Your instructions: Word for word, set down every line of the entries below from the line with "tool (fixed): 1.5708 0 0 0" to the line with "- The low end", including both, and no other line.

Dataset records:
= Beginning of Section =
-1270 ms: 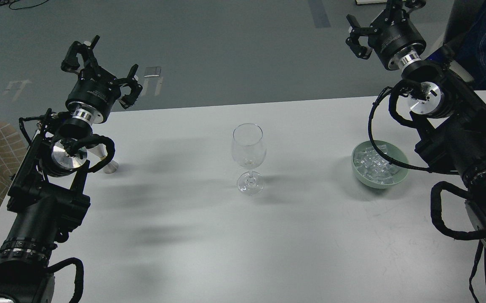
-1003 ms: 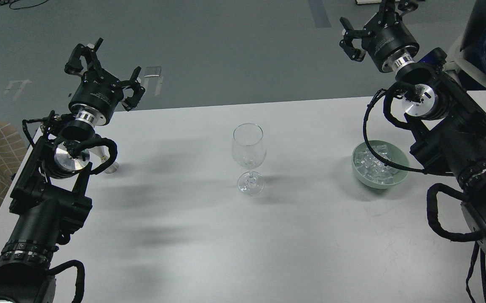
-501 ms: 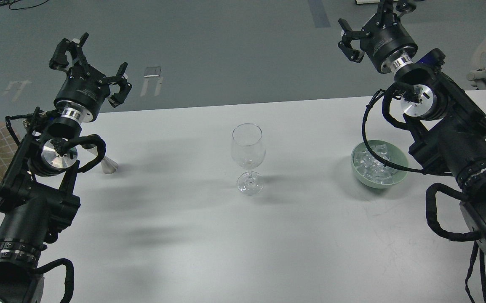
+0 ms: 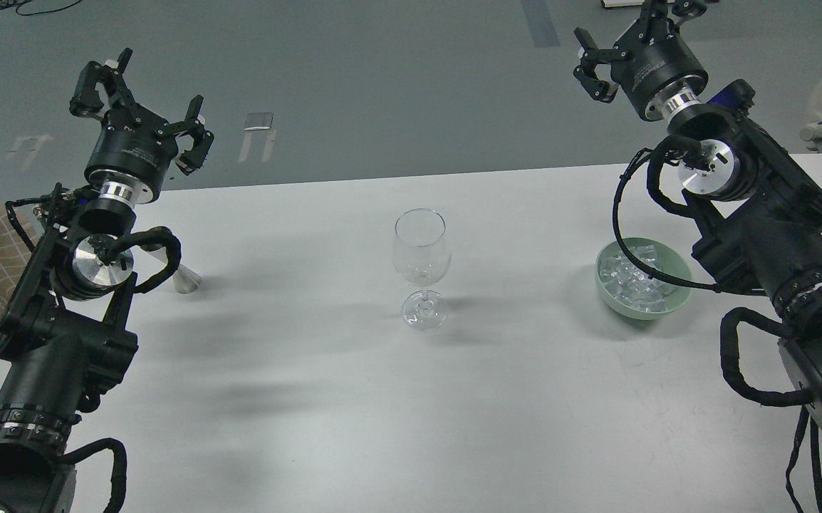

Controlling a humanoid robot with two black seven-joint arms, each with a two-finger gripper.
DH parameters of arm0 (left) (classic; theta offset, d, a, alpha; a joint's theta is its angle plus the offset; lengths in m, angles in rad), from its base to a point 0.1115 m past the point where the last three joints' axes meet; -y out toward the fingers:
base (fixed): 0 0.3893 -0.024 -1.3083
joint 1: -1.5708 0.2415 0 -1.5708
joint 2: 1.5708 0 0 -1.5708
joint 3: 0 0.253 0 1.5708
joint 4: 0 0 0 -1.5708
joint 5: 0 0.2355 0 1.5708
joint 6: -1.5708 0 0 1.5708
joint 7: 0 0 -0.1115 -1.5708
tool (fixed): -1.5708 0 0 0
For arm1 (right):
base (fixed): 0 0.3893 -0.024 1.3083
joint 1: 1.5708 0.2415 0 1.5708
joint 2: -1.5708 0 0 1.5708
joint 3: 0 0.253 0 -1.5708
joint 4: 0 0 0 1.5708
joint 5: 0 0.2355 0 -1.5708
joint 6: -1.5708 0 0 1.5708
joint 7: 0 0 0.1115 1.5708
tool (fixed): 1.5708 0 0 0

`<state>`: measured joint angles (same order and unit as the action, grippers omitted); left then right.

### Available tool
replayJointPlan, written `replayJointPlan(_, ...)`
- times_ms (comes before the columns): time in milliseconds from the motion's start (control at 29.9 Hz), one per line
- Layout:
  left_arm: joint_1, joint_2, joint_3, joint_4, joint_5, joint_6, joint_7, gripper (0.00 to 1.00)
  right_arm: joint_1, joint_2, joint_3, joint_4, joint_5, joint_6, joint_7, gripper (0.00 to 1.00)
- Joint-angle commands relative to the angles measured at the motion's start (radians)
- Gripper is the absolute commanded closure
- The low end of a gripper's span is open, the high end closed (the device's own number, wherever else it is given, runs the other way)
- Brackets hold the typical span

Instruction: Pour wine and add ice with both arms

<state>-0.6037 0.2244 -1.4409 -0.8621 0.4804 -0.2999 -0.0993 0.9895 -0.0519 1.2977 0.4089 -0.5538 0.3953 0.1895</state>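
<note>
The wine glass (image 4: 421,267) is standing upright in the middle of the desk (image 4: 354,399), and its bowl is looking empty; I am seeing no wine in it and no stream of wine anywhere. The ice (image 4: 635,279) is lying as a heap of clear cubes inside the pale green bowl (image 4: 680,303), to the right of the glass and well apart from it.

The left gripper (image 4: 139,100) is hanging high over the far left edge of the desk with its jaws spread wide, and they are holding nothing. The right gripper (image 4: 621,39) is hovering beyond the far right edge, also with jaws apart and empty, although its upper finger is partly cut by the frame.

Near the left arm a small silver cone-shaped vessel (image 4: 183,279) is standing on the desk, partly hidden behind the arm's cable. I judge it is the pourer, but its contents are not visible.

The relation that is deciding the next move: the ice bowl is lying below and nearer to the body than the right jaws, almost under the right forearm, so the right arm is the nearer one for the ice. The silver vessel is lying likewise below the left jaws, so the left arm is nearer for pouring. Both jaws would need to come down and back toward the desk.
</note>
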Motion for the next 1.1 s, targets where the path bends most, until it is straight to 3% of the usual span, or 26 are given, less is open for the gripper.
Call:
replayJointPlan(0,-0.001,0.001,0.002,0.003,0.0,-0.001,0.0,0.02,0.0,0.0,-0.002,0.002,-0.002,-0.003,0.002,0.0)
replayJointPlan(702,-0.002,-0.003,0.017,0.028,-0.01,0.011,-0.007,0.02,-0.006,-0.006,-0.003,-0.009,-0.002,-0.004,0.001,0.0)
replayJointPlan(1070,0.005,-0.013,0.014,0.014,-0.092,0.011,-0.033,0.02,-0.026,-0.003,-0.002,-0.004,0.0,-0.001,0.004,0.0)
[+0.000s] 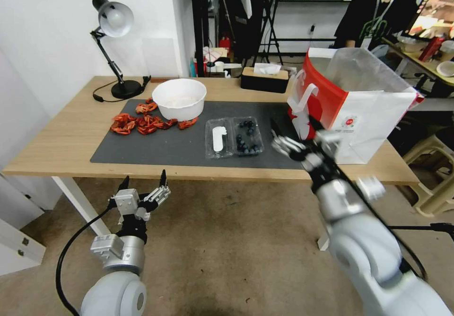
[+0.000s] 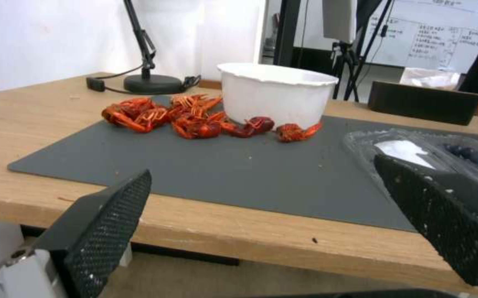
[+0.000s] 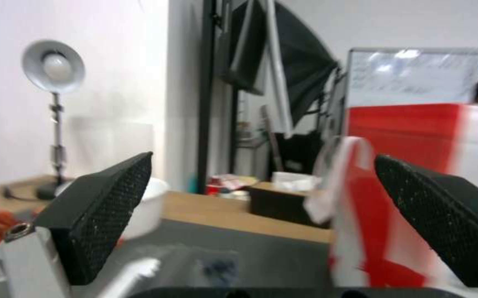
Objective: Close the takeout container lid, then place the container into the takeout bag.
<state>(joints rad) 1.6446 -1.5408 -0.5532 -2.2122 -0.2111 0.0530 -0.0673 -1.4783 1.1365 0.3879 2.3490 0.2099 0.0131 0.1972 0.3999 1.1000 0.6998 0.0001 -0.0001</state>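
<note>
Closest to the head camera, the left end effector (image 1: 144, 181) hangs below the front edge of the bench (image 1: 56, 141), its fingers spread wide and holding nothing. Farther right, the right end effector (image 1: 279, 136) is raised over the bench's front right part, between the takeout container (image 1: 233, 137) and the takeout bag (image 1: 359, 103); its fingers are also spread and empty. That clear clamshell lies fully open and flat on the dark mat (image 1: 156, 143), with the lid (image 1: 218, 138), white label up, on the left half and the blueberries (image 1: 248, 136) in the right half. Standing upright at the bench's right end, the red-and-white bag has its mouth open. Behind the container sit a white bowl (image 1: 179, 98) and red crayfish (image 1: 142, 121), with a desk lamp (image 1: 113, 46) at the back left.
</note>
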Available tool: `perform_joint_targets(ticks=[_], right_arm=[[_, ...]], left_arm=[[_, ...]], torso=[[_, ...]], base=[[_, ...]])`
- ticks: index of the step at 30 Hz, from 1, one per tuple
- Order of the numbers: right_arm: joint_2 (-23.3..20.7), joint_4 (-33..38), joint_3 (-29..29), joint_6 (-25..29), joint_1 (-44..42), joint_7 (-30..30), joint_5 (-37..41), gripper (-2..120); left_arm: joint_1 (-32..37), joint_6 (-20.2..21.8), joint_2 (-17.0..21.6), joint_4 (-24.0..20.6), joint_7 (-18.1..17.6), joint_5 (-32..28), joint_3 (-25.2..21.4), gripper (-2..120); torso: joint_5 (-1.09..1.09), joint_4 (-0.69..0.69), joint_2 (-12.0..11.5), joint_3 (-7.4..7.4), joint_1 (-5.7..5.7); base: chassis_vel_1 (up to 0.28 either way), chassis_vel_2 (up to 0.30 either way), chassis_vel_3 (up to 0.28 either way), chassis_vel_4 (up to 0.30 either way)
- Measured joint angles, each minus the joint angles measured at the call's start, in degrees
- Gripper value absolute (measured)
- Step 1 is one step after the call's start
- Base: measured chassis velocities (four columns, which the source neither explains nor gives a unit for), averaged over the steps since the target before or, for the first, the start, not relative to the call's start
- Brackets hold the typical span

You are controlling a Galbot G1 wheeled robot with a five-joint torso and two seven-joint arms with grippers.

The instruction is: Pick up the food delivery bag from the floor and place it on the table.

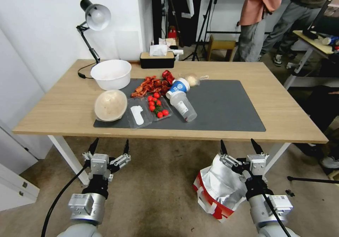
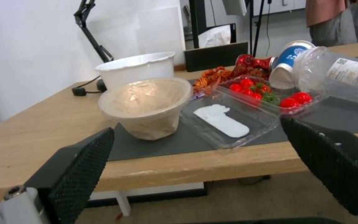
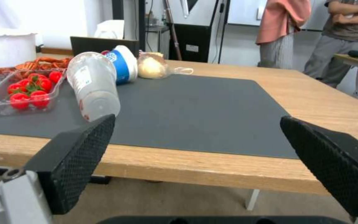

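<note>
**Both grippers spread before the table, bag on the floor**

Right gripper (image 1: pixel 242 146) hangs in front of the table's near edge with its two black fingers spread wide and nothing between them. Directly below and behind it in the head view, the food delivery bag (image 1: pixel 217 187) sits on the floor (image 1: pixel 155 194), its mouth gaping so the crumpled silver lining shows, the red band running along its lower side. The bag lies near the table's right front leg, apart from the gripper's fingers.

The left gripper (image 1: pixel 109 147) is held at the same height on the other side, fingers likewise spread and empty, near the left front leg.

On the table (image 1: pixel 282 106), a dark grey mat (image 1: pixel 226 106) carries clutter on its left half: a white bowl (image 1: pixel 111 74), a tilted beige bowl (image 1: pixel 110 105), a clear clamshell tray with cherry tomatoes (image 1: pixel 157 106), a toppled clear plastic cup (image 1: pixel 183 105) touching a blue-and-white cup (image 1: pixel 178 87), and a heap of red crayfish (image 1: pixel 150 85). The mat's right half is bare. A desk lamp (image 1: pixel 93 16) and a black tissue box (image 1: pixel 157 59) stand along the far edge.
</note>
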Motion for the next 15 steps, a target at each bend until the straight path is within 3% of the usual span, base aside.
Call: perform_joint_targets(ticks=[15], right_arm=[[0.0,0.0,0.0,0.0,0.0,0.0,0.0,100]], left_arm=[[0.0,0.0,0.0,0.0,0.0,0.0,0.0,100]], torso=[[0.00,0.00,0.0,0.00,0.00]], base=[[0.000,0.000,0.000,0.000]])
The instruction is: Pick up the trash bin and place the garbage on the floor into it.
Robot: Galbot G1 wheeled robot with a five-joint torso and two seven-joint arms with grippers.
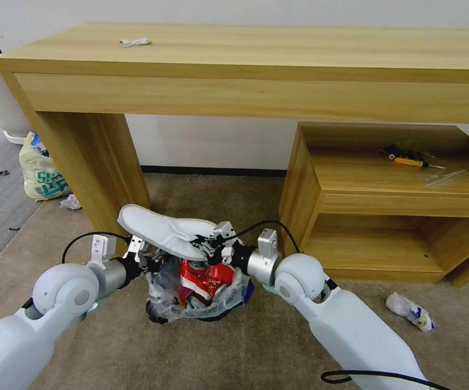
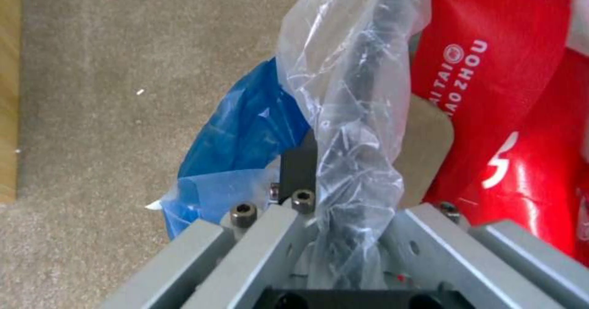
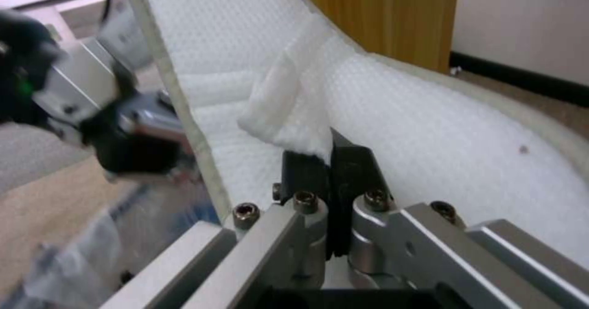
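we see the left claw (image 1: 136, 254) pinching the rim of the trash bin (image 1: 161, 311), its pads pressed onto the black wall and the crinkly clear liner (image 2: 353, 115); a blue patch (image 2: 245, 129) of the liner hangs just outside that grip. the bin sits between the two claws, over the tan floor (image 1: 245, 352), already stuffed with a red wrapper (image 1: 207, 279) just inside the left claw's hold. the right claw (image 1: 212, 246) is pressed together on a fold of a white slipper (image 1: 161, 230), with its dark pads (image 3: 334, 161) nipping the quilted fabric. the slipper lies across the top of the bin, reaching from the right claw over to the left one. farther out to the right claw's side, a crumpled white-and-blue scrap (image 1: 410, 311) lies on the carpet. beyond both claws stands the wooden tabletop (image 1: 277, 59), and past the left claw, by its leg, a knotted printed bag (image 1: 42, 173) and a bit of tissue (image 1: 71, 202).
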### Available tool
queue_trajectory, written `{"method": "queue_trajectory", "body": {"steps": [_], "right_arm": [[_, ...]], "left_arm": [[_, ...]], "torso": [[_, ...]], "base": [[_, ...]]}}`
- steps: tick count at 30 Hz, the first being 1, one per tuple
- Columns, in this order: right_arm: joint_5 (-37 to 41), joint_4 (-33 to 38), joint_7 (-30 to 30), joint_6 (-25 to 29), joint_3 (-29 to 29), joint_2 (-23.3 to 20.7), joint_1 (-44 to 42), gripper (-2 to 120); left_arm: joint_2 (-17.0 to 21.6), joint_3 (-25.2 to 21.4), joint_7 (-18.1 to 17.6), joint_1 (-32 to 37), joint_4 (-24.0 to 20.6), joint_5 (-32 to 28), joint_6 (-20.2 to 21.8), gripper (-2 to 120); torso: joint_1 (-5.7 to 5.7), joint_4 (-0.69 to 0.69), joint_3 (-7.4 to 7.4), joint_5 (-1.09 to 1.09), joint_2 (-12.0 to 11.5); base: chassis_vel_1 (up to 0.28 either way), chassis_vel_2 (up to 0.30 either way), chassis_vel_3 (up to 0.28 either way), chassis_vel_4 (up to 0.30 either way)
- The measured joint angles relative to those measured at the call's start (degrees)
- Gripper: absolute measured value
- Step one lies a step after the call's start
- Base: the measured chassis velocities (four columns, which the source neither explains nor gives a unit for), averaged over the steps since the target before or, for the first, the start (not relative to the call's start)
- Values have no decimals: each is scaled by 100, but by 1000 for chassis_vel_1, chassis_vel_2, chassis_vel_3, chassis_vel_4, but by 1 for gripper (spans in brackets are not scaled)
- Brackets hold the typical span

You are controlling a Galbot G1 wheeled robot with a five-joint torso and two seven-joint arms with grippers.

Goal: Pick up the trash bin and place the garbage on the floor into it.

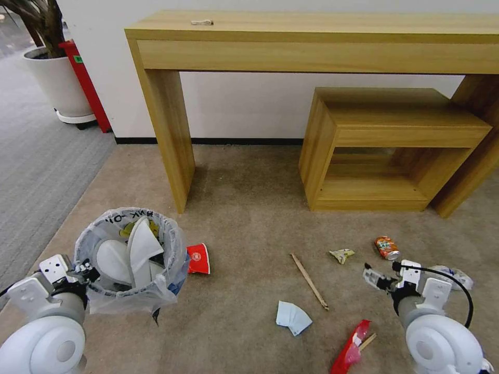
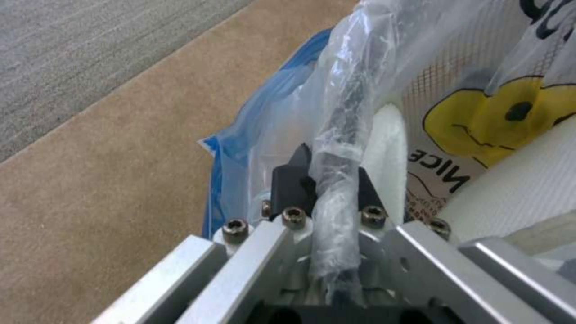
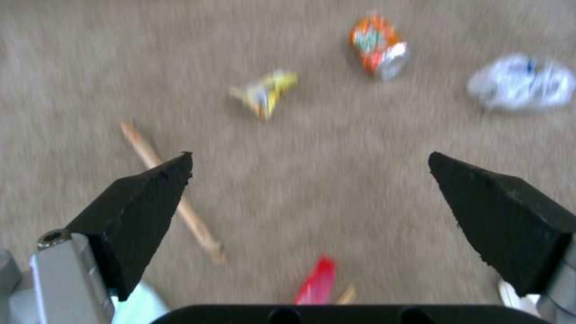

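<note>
Floor: the floor (image 1: 249, 218) is beige carpet in front of a wooden desk (image 1: 312, 36) and a low wooden shelf unit (image 1: 384, 150); litter lies spread over its near part.
Trash bin: the trash bin (image 1: 130, 257) is at the robot's left, lined with a crinkly plastic bag, with 2 white slippers (image 1: 140, 249) already inside, so part of the job looks done.
Left gripper: the left gripper (image 2: 327, 180) is at the bin's near rim, its jaws pinching the bag-covered edge, so the bin appears to be in hand; whether it is lifted off the carpet I cannot tell.
Right gripper: the right gripper (image 3: 309, 193) hovers over the carpet on the robot's right, jaws spread wide with nothing between them.
Left to collect, larger: a red wrapper (image 1: 198, 258) just beside the bin, a second red wrapper (image 1: 353, 347) near the right arm, a pale blue tissue (image 1: 292, 317), and a crumpled white-blue piece (image 3: 521, 82), possibly a crushed cup.
Left to collect, smaller: an orange can (image 1: 387, 247), a chopstick (image 1: 309, 281), and a small yellowish scrap (image 1: 341, 254).
Progress: judged roughly a quarter through, with at least 7 pieces on the carpet.
</note>
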Motion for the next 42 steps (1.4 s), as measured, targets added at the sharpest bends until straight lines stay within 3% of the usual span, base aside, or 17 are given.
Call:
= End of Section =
Task response:
tool (fixed): 1.5708 0 0 0

`<state>`: measured joint angles (same order and unit as the action, grippers omitted); left then right.

### Available tool
replayJointPlan, written `replayJointPlan(_, ...)`
- times_ms (comes before the columns): time in milliseconds from the motion's start (control at 29.9 Hz), one per line
- Layout:
  left_arm: joint_1, joint_2, joint_3, joint_4, joint_5, joint_6, joint_7, gripper (0.00 to 1.00)
  right_arm: joint_1, joint_2, joint_3, joint_4, joint_5, joint_6, joint_7, gripper (0.00 to 1.00)
- Joint-angle commands relative to the angles measured at the motion's start (radians)
- Gripper is the absolute commanded closure
- The low end of a gripper's span is open, the high end closed (the device's own number, wherever else it is given, runs the other way)

The answer given is complete as it stands.